SUPPLIED ENTRIES »

════════

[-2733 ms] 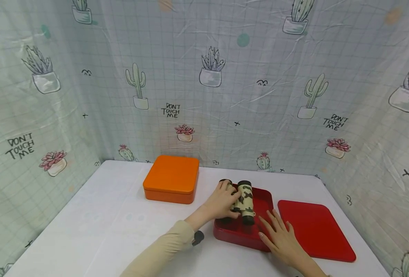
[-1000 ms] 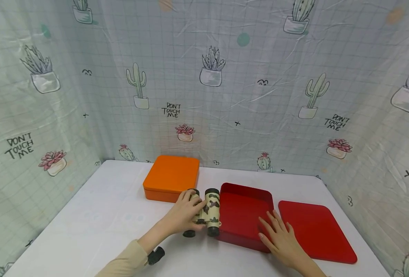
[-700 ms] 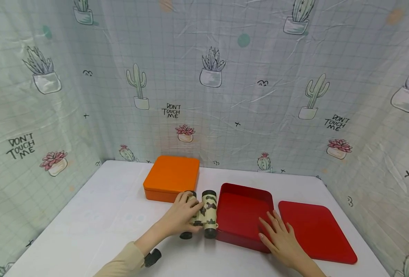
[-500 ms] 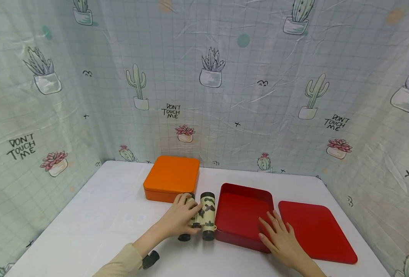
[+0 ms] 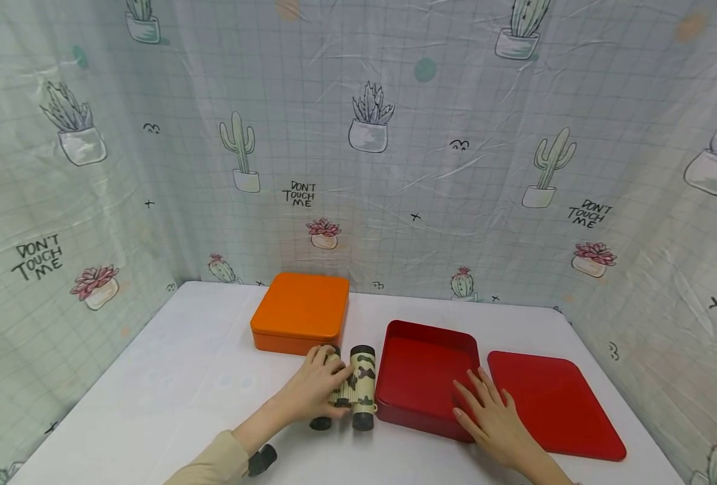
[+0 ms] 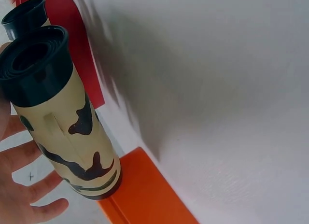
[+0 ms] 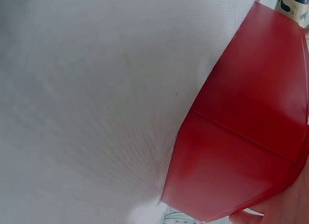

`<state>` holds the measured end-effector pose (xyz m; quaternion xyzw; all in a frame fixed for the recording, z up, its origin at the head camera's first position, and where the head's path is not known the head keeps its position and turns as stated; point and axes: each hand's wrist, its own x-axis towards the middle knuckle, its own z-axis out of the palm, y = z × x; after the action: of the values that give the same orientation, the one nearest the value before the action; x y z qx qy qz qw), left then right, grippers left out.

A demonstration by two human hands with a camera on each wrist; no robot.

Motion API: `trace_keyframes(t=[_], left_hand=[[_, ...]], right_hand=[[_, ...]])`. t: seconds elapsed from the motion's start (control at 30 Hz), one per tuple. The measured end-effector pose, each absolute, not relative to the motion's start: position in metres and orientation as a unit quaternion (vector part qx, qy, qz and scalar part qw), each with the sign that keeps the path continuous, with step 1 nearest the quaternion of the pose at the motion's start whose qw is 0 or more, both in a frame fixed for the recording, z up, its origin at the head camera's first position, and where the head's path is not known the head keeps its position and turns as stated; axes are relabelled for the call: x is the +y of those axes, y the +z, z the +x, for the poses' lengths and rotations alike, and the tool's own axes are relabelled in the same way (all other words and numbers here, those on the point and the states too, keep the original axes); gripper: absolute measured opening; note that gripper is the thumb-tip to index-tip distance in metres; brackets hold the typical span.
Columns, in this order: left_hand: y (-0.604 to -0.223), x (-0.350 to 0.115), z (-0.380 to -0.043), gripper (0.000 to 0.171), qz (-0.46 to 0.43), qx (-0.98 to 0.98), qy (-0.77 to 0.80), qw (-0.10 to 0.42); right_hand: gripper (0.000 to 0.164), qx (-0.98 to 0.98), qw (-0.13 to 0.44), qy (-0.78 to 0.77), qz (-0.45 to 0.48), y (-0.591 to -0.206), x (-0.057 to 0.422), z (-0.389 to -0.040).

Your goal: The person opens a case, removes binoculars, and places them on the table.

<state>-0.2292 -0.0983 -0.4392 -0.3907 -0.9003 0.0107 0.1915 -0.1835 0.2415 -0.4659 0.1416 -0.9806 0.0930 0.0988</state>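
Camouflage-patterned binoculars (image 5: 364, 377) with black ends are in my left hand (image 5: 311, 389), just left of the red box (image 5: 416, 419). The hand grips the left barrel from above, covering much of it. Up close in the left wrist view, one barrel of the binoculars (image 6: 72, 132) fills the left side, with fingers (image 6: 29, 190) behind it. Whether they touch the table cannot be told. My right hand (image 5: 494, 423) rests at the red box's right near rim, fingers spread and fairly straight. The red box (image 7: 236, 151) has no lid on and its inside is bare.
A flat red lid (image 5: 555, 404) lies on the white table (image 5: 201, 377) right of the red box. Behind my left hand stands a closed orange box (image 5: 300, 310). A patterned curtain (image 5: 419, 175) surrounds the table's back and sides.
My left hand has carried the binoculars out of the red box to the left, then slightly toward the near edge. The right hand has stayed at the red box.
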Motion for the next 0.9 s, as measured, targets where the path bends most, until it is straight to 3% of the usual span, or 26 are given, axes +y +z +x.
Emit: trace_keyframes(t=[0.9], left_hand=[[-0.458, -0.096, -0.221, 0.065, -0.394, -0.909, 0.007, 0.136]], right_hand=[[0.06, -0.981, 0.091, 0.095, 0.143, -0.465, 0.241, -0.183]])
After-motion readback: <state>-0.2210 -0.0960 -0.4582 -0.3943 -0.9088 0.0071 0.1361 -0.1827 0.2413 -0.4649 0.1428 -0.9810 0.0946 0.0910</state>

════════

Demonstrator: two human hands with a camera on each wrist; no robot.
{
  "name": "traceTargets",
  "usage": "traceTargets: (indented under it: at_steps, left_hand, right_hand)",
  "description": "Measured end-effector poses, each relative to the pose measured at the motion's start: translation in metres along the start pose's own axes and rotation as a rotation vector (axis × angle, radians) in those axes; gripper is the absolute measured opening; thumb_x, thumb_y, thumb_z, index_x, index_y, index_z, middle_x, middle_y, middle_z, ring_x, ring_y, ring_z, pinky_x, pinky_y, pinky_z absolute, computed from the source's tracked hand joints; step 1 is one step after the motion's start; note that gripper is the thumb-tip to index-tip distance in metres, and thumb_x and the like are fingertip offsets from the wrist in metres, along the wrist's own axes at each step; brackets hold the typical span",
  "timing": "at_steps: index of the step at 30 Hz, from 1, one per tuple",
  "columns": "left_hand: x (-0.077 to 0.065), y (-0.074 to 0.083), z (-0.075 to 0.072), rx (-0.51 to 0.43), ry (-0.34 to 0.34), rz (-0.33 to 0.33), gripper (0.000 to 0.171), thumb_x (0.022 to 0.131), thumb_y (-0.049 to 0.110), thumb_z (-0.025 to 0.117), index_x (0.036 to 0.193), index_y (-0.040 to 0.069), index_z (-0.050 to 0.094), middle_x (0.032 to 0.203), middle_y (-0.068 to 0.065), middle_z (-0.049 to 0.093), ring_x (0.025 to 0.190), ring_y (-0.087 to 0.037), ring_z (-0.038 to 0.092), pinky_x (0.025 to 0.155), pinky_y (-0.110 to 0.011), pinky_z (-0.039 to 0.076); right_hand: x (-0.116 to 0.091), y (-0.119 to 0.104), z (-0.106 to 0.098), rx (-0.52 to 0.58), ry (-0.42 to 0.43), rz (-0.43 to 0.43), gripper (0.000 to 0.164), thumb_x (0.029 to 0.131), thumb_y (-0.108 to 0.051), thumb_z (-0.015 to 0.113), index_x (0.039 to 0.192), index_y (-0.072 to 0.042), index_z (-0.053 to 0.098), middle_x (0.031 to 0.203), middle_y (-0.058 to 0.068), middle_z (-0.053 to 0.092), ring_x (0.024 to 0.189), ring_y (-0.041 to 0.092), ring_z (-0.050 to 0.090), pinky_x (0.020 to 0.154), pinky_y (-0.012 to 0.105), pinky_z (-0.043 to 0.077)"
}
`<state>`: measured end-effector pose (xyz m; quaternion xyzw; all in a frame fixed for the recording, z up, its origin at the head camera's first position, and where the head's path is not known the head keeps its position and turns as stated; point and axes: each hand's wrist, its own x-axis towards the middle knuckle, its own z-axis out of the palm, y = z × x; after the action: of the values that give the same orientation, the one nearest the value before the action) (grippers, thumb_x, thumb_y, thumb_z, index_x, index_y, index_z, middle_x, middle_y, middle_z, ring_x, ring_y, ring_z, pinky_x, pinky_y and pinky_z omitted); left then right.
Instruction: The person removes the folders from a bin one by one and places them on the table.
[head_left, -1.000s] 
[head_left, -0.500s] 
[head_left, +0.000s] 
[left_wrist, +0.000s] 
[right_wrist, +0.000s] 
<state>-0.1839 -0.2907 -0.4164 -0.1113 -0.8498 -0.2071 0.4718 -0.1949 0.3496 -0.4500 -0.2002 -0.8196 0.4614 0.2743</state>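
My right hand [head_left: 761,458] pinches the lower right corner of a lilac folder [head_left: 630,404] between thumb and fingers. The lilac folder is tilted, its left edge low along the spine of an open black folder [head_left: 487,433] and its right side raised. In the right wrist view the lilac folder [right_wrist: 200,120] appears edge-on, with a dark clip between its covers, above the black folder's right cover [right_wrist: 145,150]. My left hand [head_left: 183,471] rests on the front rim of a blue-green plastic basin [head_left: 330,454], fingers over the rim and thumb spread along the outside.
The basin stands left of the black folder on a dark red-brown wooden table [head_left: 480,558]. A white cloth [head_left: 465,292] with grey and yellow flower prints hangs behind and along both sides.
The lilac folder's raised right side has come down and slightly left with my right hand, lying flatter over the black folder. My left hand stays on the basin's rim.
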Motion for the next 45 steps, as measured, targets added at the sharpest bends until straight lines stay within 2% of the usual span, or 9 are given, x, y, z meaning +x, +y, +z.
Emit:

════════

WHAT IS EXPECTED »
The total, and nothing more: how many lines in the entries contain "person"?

WRITTEN SOLUTION »
2